Content area
This dissertation presents the development of a comprehensive platform for evaluating large language models (LLMs) through benchmarking coding tasks with established datasets, including HumanEval-X, MBPP+ and CyberSecEval. The primary objective of this platform is to assess not only the effectiveness, energy efficiency and runtime of LLMs in generating code but also their security implications in software development scenarios. By focusing on these critical aspects, the research aims to provide insights into the practical applications of LLMs in various programming contexts.
The document thoroughly explores the project’s context, motivation and objectives, emphasizing the transformative influence of advanced LLMs, such as GPT-4 and Llama-2, on the software development landscape. It investigates the challenges associated with the energy consumption of LLMs, particularly when represented as quantized models - simplified (and smaller) models that are easier to run on hardware with limited resources - analysing their performance and resource requirements across different programming languages and prompt engineering techniques.
The findings showed that energy consumption and runtime varied among different LLMs based on the benchmark, programming language and prompting type (0-shot vs 3-shot). Overall, 3-shot prompting led to lower energy consumption and faster runtime than 0-shot prompting.

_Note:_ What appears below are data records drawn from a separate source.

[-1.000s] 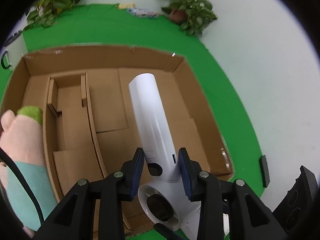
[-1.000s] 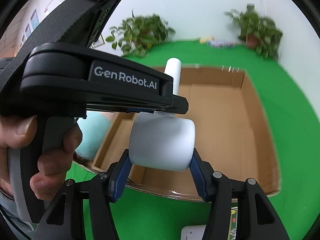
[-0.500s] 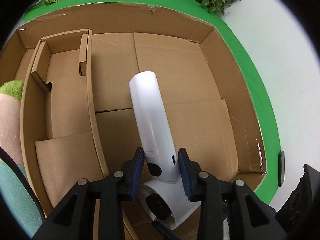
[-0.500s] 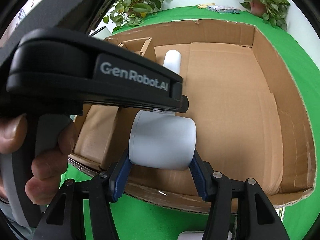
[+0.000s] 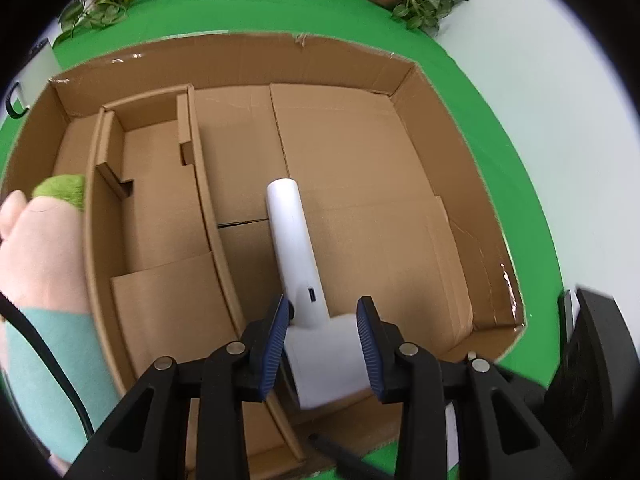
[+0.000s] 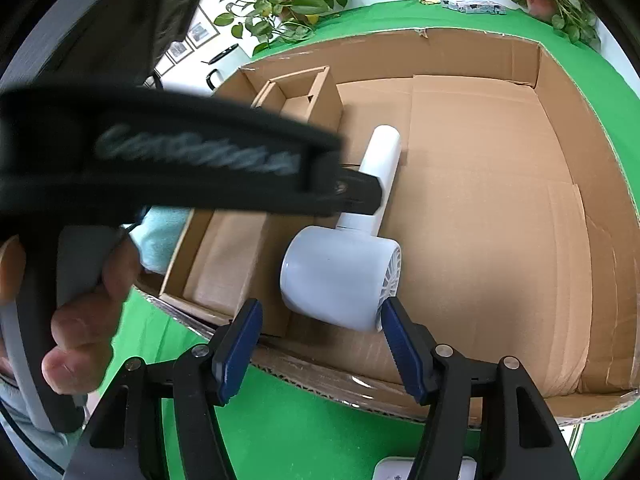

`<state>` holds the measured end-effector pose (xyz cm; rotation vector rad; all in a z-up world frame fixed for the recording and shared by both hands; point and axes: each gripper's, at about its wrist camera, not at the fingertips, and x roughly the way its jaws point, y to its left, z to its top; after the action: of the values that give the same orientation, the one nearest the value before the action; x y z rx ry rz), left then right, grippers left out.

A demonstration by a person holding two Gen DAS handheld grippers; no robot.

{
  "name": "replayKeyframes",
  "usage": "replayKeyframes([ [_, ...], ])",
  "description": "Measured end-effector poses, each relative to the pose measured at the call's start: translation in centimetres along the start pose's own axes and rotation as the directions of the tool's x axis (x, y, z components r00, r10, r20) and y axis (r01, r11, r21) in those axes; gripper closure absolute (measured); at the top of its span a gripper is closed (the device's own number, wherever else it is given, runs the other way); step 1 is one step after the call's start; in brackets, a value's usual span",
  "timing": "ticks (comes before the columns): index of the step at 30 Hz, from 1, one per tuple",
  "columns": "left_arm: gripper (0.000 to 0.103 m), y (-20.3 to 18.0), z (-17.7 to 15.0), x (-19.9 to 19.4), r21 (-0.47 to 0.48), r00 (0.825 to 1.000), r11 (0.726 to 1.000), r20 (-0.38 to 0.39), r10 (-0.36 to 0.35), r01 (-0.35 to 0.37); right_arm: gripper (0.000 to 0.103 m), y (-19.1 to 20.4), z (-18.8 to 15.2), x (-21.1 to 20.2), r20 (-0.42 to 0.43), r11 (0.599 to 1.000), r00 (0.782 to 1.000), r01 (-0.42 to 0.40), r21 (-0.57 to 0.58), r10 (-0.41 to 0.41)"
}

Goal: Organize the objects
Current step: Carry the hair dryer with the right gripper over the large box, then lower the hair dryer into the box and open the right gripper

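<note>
1. Jaws: right gripper (image 6: 320,336) has just been opening, pads now clear of the white hair dryer (image 6: 344,276), its barrel just ahead of the gap, touching neither pad; left gripper (image 5: 323,340) jaws stand apart around the base of the dryer's handle (image 5: 292,240); right pad is clear of it, cannot tell whether the left pad touches.
2. Cardboard box (image 5: 408,80): biggest item, sits on the green cloth (image 5: 516,160); walls all round, near wall lies just under both grippers.
3. Main compartment floor (image 5: 360,184): bare on the right and far side of the dryer; plenty of room there.
4. Divider (image 5: 204,208): runs front to back, just left of the dryer's handle; a narrower compartment beyond it, with a small inner partition (image 5: 184,128) at the far end.
5. Plush toy (image 5: 40,240): pink, green and teal, against the box's left side.
6. Dryer lies on the box floor near the front wall, handle pointing to the far wall, barrel crosswise.
7. Person's hand (image 6: 80,320) grips the left tool's handle, left of the box.
</note>
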<state>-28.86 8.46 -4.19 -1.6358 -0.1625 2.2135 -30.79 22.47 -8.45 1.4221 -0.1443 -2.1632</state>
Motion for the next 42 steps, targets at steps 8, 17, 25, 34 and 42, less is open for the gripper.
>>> replayKeyframes([
  [8,0.069,1.7,-2.5,-3.5,0.015,0.993,0.999,0.117,0.032,-0.034,0.063,-2.3,0.3,-0.8,0.013,0.993,0.998,-0.068,0.097,0.067],
  [17,0.069,4.1,-4.1,-2.0,-0.008,0.996,0.999,0.085,0.033,-0.033,0.066,-0.9,-0.4,1.0,-0.019,0.991,0.995,-0.097,0.096,0.099],
  [25,0.069,4.3,-5.3,-1.8,-0.001,0.997,1.000,0.083,0.002,-0.002,0.065,0.1,0.4,2.6,-0.045,0.994,0.994,-0.101,0.052,0.104],
  [34,0.069,4.1,-5.9,-2.3,-0.015,0.995,1.000,0.103,0.018,-0.016,0.057,1.3,0.6,3.9,-0.066,0.997,0.995,-0.078,0.004,0.078],
  [42,0.069,4.9,-7.0,-5.2,-0.039,0.975,0.995,0.200,0.096,-0.090,0.041,1.5,0.8,1.9,0.006,1.000,1.000,-0.013,0.011,0.013],
])
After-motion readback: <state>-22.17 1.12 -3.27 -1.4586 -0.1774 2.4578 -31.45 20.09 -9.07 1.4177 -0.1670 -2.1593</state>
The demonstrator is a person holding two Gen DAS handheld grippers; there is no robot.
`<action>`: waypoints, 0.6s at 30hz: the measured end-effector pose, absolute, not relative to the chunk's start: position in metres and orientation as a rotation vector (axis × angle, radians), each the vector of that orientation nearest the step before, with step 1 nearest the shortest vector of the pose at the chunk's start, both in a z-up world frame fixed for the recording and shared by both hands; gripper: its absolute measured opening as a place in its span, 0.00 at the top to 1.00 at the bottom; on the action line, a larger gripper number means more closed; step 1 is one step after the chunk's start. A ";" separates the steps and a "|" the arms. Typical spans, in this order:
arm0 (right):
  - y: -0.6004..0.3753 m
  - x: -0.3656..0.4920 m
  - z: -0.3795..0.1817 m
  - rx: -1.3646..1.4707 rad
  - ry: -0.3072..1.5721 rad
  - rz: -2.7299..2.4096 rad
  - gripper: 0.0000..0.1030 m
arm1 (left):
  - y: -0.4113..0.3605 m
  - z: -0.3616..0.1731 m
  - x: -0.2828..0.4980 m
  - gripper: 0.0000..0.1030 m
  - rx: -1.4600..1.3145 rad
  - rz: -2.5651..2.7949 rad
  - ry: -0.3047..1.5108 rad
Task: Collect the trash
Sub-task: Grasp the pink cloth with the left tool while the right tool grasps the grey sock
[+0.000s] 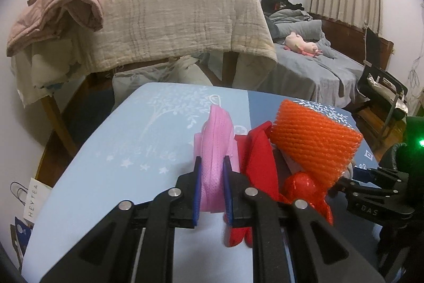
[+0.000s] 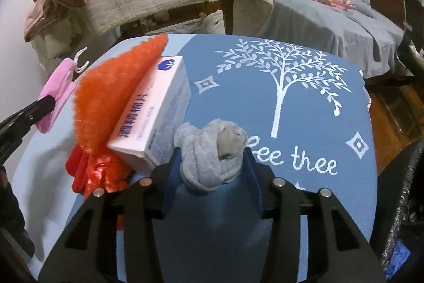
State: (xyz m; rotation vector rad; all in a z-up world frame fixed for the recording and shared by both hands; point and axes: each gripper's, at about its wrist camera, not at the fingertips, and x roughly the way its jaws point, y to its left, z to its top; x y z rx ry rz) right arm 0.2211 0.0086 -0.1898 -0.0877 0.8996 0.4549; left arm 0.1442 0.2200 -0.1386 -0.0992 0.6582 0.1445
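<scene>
The left gripper (image 1: 212,166) pinches a pink mesh face mask (image 1: 216,142), long axis pointing straight ahead; the right gripper (image 2: 212,163) clamps a balled grey sock (image 2: 212,153).

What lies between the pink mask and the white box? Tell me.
The orange foam net, leaning against the white box, with the pink mask on its far side; shown in the right wrist view.

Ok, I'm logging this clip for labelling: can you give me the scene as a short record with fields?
surface: blue tree-print table cover
left gripper: shut on pink face mask
right gripper: shut on grey balled sock
pile between them: orange foam net, white box, red plastic wrap
background: bed with pink plush toy
</scene>
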 end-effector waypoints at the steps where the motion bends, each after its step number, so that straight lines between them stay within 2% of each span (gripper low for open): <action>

Pass@10 outperformed pass@1, and SacreBLEU and GoogleBLEU scores improved with 3-shot prompting, while CodeBLEU scores decreased.
Additionally, the research highlights the findings from the CyberSecEval benchmark, which evaluates the security of generated code, revealing vulnerabilities inherent in the outputs of various LLMs. This underscores the critical need to consider security alongside energy efficiency and execution time when selecting an LLM for software development.
Through an extensive analysis of LLM performance metrics, including functional correctness and code quality, this dissertation contributes to the advancement of sustainable software engineering practices. By prioritizing sustainability and security in LLM deployment, it offers a complete approach to software development that follows the recent, but important, sustainable principles in software development.